Wearing all the hats (and honouring boundaries)
Running a practice means wearing a thousand hats. I am a therapist, mentor, marketer, boss, bookkeeper, tech troubleshooter, and mum-on-the-run.
I don’t pretend to do it all, and I don’t glorify the hustle. What I believe in is integrity. I focus on doing things in a way that’s sustainable, honest, and human.
That’s why I’ve built in support. I have an incredible Admin Angel and systems that evolve as we need them to. I also treasure time outside in the bush with my family to refill my own cup. I’m incredibly lucky to have a network of family and friends who cheer me on, lend a hand, and help hold all the pieces together when things feel wobbly.
We can’t pour from empty. And as caregivers, leaders, and therapists, we model that balance.
Mentoring with meaning
Through The NeuroAffirming Zone, Supervision with Di, and my Adult Learning Zones, I get to work with incredible therapists across the country. These include new grads finding their feet, seasoned clinicians wanting to shift to ND-affirming work, and business owners learning how to lead without losing themselves.
I don’t show up as a guru. I show up as a guide. I’ve made the mistakes, faced the burnout, and found better ways.
What I offer isn’t just training. It’s connection, courage, and community.
What I wish every therapist knew
You don’t have to have all the answers. You don’t have to fix anyone. You don’t have to do it the way it’s always been done.
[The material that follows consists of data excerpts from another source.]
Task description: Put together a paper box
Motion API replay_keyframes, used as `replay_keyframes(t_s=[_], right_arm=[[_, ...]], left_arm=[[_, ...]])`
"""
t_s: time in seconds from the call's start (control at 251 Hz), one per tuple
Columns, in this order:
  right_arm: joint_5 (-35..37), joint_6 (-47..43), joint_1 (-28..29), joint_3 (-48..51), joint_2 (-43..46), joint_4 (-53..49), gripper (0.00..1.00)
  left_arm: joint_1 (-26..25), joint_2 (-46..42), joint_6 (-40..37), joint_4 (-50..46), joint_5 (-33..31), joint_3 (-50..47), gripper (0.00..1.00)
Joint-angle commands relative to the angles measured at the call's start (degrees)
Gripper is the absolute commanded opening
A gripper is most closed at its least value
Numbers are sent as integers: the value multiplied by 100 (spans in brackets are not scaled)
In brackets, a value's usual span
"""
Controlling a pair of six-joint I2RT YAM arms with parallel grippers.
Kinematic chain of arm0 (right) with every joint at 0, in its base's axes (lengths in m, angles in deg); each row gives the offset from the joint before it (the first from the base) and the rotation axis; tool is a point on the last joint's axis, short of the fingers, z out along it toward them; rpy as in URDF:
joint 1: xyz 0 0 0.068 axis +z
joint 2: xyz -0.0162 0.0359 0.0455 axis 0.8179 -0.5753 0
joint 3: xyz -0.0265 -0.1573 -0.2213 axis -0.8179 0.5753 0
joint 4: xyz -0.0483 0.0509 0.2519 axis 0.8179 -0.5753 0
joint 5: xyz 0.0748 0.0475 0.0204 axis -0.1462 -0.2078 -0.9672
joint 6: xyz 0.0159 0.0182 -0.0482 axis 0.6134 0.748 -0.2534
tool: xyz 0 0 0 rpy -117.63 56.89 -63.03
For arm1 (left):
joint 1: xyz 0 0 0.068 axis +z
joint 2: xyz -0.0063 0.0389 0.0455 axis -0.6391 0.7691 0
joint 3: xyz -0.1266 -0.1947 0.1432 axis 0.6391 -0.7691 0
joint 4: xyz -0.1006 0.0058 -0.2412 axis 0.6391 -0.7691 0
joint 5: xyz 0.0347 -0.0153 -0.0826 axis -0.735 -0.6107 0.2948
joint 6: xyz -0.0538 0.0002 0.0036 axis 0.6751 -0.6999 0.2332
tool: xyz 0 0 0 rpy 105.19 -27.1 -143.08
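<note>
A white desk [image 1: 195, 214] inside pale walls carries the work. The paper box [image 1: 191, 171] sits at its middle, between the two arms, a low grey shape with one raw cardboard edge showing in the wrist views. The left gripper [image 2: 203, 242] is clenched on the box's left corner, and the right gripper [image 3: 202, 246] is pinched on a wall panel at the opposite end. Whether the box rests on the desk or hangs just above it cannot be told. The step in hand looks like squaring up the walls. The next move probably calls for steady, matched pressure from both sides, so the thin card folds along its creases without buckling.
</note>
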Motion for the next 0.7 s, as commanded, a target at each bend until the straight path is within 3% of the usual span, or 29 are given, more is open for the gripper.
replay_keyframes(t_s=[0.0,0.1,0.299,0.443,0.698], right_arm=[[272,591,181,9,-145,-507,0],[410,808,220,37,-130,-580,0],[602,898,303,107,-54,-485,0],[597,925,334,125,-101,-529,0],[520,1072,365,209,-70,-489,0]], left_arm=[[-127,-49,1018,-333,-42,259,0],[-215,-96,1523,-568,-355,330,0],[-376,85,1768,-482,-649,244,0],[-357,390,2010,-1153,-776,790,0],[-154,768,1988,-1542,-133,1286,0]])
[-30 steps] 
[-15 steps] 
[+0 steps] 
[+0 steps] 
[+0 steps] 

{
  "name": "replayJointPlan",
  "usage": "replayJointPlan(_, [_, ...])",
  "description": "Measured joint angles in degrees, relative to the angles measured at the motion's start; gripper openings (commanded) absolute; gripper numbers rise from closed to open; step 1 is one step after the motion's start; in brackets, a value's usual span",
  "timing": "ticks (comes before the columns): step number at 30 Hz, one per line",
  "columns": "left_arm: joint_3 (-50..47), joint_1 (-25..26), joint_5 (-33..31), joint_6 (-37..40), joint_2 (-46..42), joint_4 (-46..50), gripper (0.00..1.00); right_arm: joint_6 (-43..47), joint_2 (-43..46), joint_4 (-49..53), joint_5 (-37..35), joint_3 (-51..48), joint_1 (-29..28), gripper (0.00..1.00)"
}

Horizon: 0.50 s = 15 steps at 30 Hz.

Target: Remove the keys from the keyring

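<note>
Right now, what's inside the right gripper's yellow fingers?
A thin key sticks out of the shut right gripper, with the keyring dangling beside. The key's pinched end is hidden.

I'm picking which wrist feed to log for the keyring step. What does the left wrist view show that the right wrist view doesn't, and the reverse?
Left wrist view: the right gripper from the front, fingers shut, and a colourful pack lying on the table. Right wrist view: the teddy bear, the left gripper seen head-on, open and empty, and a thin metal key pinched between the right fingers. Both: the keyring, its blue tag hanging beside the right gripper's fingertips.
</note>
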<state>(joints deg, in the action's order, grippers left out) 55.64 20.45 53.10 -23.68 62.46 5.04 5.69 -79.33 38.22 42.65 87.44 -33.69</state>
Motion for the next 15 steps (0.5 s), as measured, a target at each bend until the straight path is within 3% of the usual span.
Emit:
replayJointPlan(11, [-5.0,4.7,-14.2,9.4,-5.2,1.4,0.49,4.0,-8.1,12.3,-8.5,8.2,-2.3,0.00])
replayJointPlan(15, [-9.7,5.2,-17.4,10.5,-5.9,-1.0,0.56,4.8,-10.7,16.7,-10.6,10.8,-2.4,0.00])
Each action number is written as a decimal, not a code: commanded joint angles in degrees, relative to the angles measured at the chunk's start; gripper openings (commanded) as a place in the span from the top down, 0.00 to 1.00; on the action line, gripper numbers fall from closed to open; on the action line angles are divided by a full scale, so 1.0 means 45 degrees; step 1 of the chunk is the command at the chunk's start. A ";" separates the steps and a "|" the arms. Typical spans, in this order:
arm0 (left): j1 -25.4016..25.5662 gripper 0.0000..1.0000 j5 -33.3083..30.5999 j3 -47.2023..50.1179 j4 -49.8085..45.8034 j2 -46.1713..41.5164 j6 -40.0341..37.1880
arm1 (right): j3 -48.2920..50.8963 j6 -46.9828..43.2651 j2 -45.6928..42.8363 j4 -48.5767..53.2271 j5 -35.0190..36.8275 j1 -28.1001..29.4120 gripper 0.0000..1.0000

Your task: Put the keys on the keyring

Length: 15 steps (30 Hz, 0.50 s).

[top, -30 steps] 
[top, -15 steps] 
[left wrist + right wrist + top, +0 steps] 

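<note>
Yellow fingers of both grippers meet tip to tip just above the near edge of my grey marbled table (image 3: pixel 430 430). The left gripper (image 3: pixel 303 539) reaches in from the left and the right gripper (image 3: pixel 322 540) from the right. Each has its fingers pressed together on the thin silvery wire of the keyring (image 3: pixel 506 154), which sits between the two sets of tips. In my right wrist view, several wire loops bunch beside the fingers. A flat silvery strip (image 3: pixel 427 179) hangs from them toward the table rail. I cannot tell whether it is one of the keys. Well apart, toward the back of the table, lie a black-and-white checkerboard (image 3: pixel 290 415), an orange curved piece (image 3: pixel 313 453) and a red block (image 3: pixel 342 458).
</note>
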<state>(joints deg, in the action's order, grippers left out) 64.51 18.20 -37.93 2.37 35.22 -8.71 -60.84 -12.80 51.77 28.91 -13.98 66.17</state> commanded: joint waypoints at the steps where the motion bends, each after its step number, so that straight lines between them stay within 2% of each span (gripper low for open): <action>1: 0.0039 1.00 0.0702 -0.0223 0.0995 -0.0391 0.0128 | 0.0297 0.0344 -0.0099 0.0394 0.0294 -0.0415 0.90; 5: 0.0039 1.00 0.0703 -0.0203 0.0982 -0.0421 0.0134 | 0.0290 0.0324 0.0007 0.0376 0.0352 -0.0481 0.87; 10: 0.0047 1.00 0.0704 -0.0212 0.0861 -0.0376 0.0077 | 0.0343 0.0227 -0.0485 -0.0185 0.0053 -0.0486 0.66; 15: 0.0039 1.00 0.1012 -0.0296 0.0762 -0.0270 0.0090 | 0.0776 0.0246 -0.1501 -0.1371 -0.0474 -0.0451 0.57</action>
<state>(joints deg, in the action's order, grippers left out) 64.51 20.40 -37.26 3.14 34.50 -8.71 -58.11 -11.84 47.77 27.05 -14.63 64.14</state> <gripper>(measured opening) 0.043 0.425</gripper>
You do need to listen. To stay curious. To be brave enough to ask, “What if there’s a better way?”
Because therapy, when done with heart, changes lives. It changed mine. It continues to.
Where to from here?
We’re expanding our Adult Learning Zones with even more accessible, empowering PD. We’re watching the art therapy space with hope and a little fire in our belly. We’re dreaming big, while keeping our feet on the ground.
And most of all, we’re showing up. For families. For therapists. For kids who deserve to feel safe in their skin and strong in their voice.
Because at the heart of it all, I’m still that girl in the handmade dress. I’m figuring it out, making it work, and believing in something better.
Thanks for being part of this journey.